→ **PROBLEM**
Transcribe each line below without altering anything.

→ **DATA EXTRACT**
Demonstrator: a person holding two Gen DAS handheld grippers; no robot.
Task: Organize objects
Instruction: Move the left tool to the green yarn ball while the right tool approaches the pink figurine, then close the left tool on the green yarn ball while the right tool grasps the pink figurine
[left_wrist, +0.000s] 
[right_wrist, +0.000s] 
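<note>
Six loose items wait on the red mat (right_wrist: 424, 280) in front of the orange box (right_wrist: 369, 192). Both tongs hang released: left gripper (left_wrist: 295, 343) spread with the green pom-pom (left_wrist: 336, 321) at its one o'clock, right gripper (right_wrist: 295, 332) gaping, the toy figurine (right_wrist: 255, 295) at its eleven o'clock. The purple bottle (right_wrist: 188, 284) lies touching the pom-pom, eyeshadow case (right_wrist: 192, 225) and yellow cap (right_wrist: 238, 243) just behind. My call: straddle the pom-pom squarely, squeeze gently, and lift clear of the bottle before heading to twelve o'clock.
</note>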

→ **REPLY TO THE EXERCISE**
Demonstrator: a person holding two Gen DAS handheld grippers; no robot.
Task: Organize objects
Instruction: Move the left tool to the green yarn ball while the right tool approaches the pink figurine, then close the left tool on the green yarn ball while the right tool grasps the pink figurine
[left_wrist, +0.000s] 
[right_wrist, +0.000s] 
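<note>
Six loose items wait on the red mat (right_wrist: 424, 280) in front of the orange box (right_wrist: 369, 192). Both tongs hang released: left gripper (left_wrist: 295, 343) spread with the green pom-pom (left_wrist: 336, 321) at its one o'clock, right gripper (right_wrist: 295, 332) gaping, the toy figurine (right_wrist: 255, 295) at its eleven o'clock. The purple bottle (right_wrist: 188, 284) lies touching the pom-pom, eyeshadow case (right_wrist: 192, 225) and yellow cap (right_wrist: 238, 243) just behind. My call: straddle the pom-pom squarely, squeeze gently, and lift clear of the bottle before heading to twelve o'clock.
</note>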

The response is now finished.